When jazz and classical piano worlds collide—with surprising success
At first glance, the second of Lang Lang’s two Ravinia concerts appeared as the dessert to Sunday’s main course, which had featured Prokofiev’s Third and a reunion with the pianist’s long-time mentor Christoph Eschenbach—a partnership famously born ten years ago this summer on the same pavilion stage.
Tuesday’s concert, after all, was just another cross-genre pairing of two iconic pianists working in different worlds looking to meet halfway. Yet there must have been many who were happily surprised to hear the Chinese pianist and jazz legend Herbie Hancock yield results that far exceeded a couple hours of breezy easy listening.

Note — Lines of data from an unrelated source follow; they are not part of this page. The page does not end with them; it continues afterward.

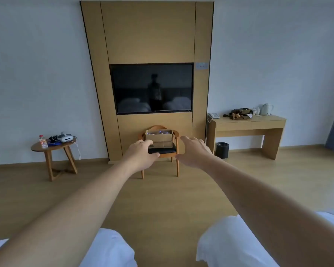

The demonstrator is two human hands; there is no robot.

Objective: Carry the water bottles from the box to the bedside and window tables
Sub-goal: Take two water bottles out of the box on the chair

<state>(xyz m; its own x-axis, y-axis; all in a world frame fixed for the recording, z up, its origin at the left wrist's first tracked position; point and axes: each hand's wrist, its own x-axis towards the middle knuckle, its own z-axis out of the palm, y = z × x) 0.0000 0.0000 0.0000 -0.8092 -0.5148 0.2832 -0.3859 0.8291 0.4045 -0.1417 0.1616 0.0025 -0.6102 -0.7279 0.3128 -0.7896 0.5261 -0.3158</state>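
Note:
A cardboard box [159, 139] stands on a wooden chair [162, 151] across the room, under the wall television. Bottle tops show faintly inside the box [159, 132]. Both my arms stretch forward toward it from a distance. My left hand [141, 156] is held out with relaxed fingers and holds nothing. My right hand [194, 152] is likewise spread and holds nothing. One water bottle [43, 141] with a red cap stands on the round wooden side table [52, 149] at the left.
A headset and cables [63, 138] lie on the round table. A desk [247, 126] at the right carries a phone, a kettle [266, 109] and clutter, with a black bin [222, 150] beside it. White bed corners [112, 247] flank a wooden-floor aisle.

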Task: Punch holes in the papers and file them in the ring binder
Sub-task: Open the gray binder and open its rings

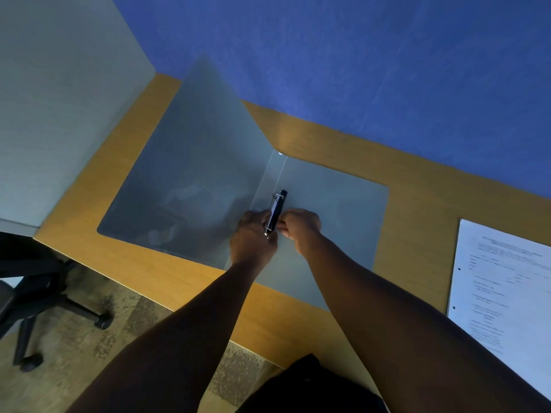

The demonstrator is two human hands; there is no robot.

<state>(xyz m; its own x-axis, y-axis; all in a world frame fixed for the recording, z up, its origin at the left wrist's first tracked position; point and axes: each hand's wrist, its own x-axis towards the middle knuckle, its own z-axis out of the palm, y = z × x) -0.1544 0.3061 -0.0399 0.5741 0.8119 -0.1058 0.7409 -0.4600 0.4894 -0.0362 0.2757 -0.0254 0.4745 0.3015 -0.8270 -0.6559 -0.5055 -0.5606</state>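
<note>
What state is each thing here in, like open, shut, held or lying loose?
Ring binder: open, lying on the desk.
Ring mechanism: gripped from both sides.
Left hand: fingers curled on the mechanism.
Right hand: fingers pinching the mechanism.
Papers: punched, lying loose on the desk.

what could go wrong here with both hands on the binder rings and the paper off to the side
Both the left hand and right hand grip the ring mechanism, so fingers could get pinched if the rings snap. The raised front cover of the binder may flop. The punched papers lie near the desk edge and could slide off.
</note>
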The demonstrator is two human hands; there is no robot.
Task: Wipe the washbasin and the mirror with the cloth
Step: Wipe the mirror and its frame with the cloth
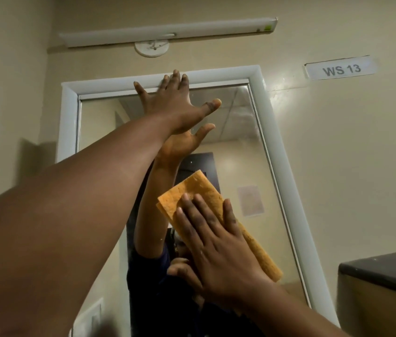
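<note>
From the head camera, your right hand (206,229) pressed the cloth (199,190) flat on the mirror (245,152), fingers straight; your left hand (175,103), fingers spread, braced its top frame. Washbasin unseen; wiping apparently unfinished.

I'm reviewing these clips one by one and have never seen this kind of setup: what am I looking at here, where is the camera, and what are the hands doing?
There is no machine: a person wears a camera on the head, so the one picture looks up along their own arms. The right hand presses a folded orange cloth flat against the mirror, fingers straight. The left hand is spread open, fingertips on the mirror's white frame. The glass reflects both arms. Above hangs a tube light; a wall label reads WS 13. The washbasin is out of view.
</note>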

The alliance works because the two share more qualities than is initially apparent. First, both artists don’t discount the elements of fashion and style, and Hancock’s shades and striking indigo suit seemed a nice companion to Lang Lang’s glamtastic waxed hair and dapper black two-piece. Secondly, Hancock’s career launched after he played the opening movement of Mozart Concerto No. 5 with the Chicago Symphony Orchestra when he was only 11. Lang Lang similarly found stardom when he performed the first movement of the Tchaikovsky Piano Concerto with the CSO in 1999. It was clear Chicago-native Hancock was speaking for the two of them when he said, “It’s good to be home.”
Conductor John Axelrod and the Chicago Symphony were solid partners in front of a well-attended crowd in the lawn and pavilion. The two instrumentalists gave a persuasive reading of Ralph Vaughan Williams’ neglected Concerto for Two Pianos (1931), a CSO and Ravinia premiere. A messy pastiche in many ways, the work is unmistakably English until it turns Ravelian in the gorgeous Romance and then morphs into a Soviet march in the last. Thanks to the two pianists bringing this one out from the cellar, the work’s resplendent incoherency may well find favor with keyboardists in the years ahead.
There were several improvisational liberties taken in their souped-up take on Gershwin’s Rhapsody in Blue. Axelrod and the CSO members were brilliant throughout, though orchestra and conductor were here at the mercy of the pianists’ whims—at one point, Hancock jokingly turned a musical phrase into Jingle Bells. This playfulness was mirrored in an extended improvisation the two shared on Chinese themes.
Written as five musical stories for two young children, Ravel’s Ma mere l’Oye (“Mother Goose”) suite is heard more often in its orchestral guise, rather than the original four-hand duet version, which simply splits the treble and bass parts. Lang Lang and Hancock created an extraordinary sense of intimacy as the two virtuosos revealed all the lyrical calm that lies inside a child’s nursery. Their playing, liquid and nimble, never rose above a mother’s whisper.
After intermission, the two went solo with Lang Lang opting for a transparent account of Liszt’s Liebestraum No. 3 and Hancock providing an extended jazz solo of about 20 minutes. Fans heard elegant quotations of Hancock’s Dolphin Dance and Canteloupe Island though the classical contingent may have thought the solo rambled on for too long. Yet given the dominating classical focus of the night, this lone jazz segment was an agreeable addition. The CSO found their swagger in Gershwin’s rhythmically curvy Cuban Overture, adding yet another welcome rarity to an already loaded program of curiosities.
The concert was to conclude with a duo version of Liszt’s ever-playful Hungarian Rhapsody No. 2, but the work was left off the program. The show had gone on well past 2 ½ hours and CDs were yet to be signed. If time were the issue here, then the ho-hum curtain raiser, Mozart’s Overture to The Marriage of Figaro, might have been scratched to make room for a little late-night Lisztomania.
Posted in Performances
Posted Aug 01, 2009 at 2:34 pm by Cath
Wish I were there…what a great idea to bring jazz and classical musicians of this caliber together.